Results and Conclusions: Mean ROM: AS: Extension: 60°, Flexion 47°; FS: Extension: 59°, Flexion 46°; AT: Extension: 51°, Flexion 44°. Mean radial inclination: AS: 19.7°; FS: 20.1°; AT: 20.2°. Mean dorsopalmar tilt: AS: 5,9°; FS: 1,7°; AT: 2,5°. Mean ulnar variance was negative in all three groups (AS: -0,2 mm, AT: -0,2mm, FS: -0,5 mm). Post-operative mean step off in the joint: AS: 0.3mm; FS: 1.1mm; AT: 0.8mm. Mean grip-strength in AS: 28Kg; FS: 24Kg; AT: 21Kg. Partial scapholunate injuries (n=2 Grade 1 according to Geissler; n=1 Grade 2; n=2 Grade 3) were only seen in the AS group. Complete SL injuries were documented in the AS group (n=2 Grade 4), in the AT group (n=1 Grade 4) and none in the FS group. All complete SL ligament ruptures were treated by ligament fixation using bone anchors and K-wire fixation. Post-operative SL instability with an average increased SL-Joint gap in the stress X-rays of 2.1 mm compared to the uninjured side was measured in the FS group. TFCC lesions were detected in the AS group (n=3 Palmer type 1B; n=2 Palmer type 1C and n=2 Palmer type 1D).
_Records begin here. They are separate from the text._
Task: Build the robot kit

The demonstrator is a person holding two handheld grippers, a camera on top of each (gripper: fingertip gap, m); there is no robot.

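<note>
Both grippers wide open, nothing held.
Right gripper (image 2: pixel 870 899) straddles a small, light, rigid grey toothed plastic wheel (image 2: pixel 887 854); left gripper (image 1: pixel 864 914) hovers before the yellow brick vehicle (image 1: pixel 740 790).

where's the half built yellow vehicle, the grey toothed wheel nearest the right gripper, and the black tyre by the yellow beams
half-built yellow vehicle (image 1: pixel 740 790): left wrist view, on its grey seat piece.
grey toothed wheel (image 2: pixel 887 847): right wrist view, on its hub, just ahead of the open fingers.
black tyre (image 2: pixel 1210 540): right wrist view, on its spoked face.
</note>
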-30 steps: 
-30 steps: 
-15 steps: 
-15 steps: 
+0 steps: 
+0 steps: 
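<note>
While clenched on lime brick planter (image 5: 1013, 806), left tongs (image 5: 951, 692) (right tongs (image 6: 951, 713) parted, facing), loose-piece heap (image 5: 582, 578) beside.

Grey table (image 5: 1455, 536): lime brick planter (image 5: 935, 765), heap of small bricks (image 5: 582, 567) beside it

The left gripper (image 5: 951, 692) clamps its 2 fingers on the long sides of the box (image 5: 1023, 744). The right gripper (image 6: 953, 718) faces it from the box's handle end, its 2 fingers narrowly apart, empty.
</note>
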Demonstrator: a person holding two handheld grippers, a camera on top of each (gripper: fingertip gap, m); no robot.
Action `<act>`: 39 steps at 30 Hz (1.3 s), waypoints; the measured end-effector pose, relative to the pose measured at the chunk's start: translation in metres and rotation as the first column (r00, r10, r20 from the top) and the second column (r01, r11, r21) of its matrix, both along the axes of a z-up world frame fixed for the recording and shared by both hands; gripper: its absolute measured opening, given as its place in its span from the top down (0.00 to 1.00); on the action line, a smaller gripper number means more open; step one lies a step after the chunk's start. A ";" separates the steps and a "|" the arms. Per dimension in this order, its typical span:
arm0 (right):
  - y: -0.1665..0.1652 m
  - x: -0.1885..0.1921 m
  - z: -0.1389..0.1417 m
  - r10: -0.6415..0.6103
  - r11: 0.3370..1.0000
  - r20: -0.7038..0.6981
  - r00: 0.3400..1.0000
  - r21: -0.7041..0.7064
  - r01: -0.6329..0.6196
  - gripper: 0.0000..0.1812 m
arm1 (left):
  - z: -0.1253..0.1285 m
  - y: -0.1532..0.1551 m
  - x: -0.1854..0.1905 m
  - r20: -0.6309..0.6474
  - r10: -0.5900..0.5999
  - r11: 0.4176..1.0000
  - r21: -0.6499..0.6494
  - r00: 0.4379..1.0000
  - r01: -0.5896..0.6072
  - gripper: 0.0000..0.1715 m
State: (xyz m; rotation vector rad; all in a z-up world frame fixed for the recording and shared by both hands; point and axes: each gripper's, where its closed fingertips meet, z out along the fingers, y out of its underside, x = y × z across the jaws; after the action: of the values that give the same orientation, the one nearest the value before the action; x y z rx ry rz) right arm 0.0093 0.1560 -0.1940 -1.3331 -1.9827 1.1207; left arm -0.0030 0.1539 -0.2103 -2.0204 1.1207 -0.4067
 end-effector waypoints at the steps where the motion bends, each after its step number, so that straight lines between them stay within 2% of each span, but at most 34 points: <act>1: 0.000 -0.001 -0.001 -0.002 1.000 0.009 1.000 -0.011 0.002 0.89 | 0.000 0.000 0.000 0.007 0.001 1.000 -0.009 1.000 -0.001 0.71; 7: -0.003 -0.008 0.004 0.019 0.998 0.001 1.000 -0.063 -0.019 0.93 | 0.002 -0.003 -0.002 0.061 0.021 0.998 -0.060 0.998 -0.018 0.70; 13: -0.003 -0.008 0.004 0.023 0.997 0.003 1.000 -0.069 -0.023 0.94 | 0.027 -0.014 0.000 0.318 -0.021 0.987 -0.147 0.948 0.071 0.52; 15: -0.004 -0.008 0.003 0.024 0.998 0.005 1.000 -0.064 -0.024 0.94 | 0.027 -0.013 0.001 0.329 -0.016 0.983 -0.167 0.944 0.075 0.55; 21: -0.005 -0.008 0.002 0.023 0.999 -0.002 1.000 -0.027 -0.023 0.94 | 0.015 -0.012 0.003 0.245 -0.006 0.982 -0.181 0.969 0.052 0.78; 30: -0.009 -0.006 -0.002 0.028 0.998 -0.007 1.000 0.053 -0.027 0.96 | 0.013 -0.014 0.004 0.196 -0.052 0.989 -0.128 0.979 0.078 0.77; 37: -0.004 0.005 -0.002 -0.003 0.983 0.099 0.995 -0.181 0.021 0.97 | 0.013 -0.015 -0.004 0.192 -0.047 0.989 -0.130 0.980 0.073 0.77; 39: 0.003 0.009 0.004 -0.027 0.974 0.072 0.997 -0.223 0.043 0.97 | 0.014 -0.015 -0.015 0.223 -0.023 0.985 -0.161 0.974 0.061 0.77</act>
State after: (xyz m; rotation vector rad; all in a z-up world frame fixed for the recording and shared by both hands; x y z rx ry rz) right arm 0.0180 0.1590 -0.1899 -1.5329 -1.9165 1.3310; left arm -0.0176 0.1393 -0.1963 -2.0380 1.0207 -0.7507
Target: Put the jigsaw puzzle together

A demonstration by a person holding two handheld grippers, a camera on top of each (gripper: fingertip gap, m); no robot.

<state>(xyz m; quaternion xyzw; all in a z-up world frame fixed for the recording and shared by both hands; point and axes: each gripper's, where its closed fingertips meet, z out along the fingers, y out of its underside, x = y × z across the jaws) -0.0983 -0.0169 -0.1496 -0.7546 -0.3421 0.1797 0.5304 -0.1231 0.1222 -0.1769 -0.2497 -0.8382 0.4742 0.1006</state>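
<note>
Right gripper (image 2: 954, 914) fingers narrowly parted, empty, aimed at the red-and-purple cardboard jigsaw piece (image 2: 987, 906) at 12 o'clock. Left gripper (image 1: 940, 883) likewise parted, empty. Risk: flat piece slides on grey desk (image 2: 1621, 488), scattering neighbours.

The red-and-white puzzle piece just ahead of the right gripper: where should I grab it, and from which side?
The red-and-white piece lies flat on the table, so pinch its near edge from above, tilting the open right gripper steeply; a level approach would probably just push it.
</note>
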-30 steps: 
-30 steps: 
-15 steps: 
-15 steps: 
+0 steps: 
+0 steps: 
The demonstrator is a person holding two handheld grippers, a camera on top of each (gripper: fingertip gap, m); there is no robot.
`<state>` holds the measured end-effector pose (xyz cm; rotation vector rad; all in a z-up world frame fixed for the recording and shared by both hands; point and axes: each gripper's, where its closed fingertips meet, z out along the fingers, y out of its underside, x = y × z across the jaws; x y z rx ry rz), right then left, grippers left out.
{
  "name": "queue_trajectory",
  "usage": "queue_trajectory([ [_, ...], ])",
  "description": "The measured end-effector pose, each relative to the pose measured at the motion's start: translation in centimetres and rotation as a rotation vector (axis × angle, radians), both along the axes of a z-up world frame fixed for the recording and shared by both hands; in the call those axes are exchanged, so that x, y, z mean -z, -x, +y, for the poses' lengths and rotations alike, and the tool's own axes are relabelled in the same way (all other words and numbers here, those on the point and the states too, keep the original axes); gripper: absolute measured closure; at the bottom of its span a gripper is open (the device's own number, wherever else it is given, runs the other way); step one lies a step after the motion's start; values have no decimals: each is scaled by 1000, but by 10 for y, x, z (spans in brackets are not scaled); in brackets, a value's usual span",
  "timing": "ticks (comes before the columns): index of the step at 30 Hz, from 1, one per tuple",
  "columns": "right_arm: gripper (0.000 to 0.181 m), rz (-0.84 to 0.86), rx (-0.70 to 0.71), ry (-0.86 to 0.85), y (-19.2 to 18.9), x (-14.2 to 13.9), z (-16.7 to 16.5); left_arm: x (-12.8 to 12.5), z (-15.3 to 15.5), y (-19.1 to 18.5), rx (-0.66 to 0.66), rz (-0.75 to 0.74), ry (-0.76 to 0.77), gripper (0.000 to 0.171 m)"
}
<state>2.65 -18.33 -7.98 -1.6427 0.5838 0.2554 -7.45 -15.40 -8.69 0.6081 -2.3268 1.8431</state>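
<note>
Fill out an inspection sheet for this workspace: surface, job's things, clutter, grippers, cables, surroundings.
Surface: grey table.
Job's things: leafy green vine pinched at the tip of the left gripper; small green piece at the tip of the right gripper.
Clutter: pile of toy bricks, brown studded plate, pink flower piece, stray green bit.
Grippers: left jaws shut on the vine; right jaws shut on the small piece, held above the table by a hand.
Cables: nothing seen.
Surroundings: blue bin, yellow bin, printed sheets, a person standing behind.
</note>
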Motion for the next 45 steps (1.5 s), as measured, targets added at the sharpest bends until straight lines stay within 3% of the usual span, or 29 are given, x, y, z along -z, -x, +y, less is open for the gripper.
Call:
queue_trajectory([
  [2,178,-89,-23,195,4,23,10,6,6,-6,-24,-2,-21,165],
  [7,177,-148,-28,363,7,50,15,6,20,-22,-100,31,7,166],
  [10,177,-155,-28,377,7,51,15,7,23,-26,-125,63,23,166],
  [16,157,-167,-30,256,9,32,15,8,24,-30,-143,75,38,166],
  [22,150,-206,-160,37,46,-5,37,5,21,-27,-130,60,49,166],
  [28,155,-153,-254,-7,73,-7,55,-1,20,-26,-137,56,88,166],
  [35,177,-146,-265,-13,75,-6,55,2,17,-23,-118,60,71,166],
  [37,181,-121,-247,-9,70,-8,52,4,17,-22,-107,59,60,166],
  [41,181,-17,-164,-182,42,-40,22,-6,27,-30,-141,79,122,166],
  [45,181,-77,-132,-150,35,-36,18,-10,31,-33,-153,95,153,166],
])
Patients who were treated arthroscopically experienced significantly less pain over the entire follow up time compared to the other two groups. The average PRWE-Score at 12 months in the AS group was: 5 points; FS: 9 points; and in AT: 8 points. This difference was not significant.
The data shows a superiority of additional arthroscopy in palmar plate fixation in intra-articular DRFs, in regards to the radiological parameters, ROM, grip strength, pain and functional scores. Arthrotomy has the worst clinical outcome of the 3 groups.